* **EXERCISE OBJECTIVE**:
Lines from the one containing "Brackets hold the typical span" through the final line of the data, restated word for word and free of pictures, make up the whole answer.
____________________
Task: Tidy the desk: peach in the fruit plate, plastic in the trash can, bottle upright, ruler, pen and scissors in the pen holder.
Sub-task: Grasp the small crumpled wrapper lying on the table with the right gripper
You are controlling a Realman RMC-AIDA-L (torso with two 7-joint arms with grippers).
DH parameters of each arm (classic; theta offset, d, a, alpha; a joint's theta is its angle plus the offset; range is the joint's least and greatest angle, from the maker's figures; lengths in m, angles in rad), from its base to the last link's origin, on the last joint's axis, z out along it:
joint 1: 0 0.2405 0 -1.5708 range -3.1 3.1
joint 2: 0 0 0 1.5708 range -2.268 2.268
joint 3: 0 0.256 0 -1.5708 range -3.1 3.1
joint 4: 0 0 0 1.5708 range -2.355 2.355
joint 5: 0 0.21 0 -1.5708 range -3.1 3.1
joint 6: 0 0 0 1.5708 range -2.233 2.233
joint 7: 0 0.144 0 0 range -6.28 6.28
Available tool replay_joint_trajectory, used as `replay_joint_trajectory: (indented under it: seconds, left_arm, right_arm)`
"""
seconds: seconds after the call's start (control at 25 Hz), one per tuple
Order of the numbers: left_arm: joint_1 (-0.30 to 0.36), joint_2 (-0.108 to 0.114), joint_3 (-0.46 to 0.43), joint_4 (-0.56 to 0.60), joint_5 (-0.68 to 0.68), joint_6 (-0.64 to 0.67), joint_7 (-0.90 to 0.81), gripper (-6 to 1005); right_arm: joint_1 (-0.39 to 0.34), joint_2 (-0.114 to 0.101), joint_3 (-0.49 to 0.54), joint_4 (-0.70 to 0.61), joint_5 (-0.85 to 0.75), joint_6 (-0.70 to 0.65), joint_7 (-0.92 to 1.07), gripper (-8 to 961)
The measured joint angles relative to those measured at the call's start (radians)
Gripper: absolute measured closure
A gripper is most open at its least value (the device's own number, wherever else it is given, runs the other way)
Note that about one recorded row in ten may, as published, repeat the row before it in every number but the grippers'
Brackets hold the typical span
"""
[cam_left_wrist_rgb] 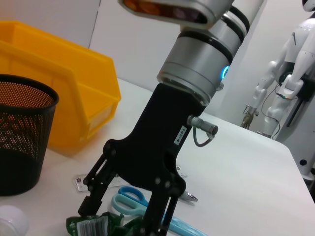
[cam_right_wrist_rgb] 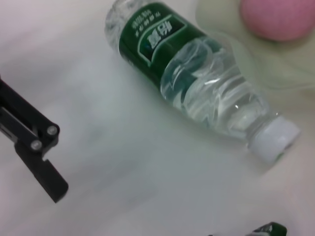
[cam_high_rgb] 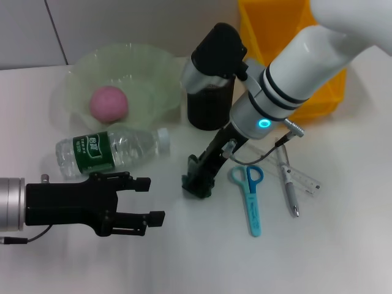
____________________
* **ANSWER BELOW**:
Brackets hold the typical span
"""
[cam_left_wrist_rgb] 
[cam_right_wrist_rgb] 
[cam_high_rgb] 

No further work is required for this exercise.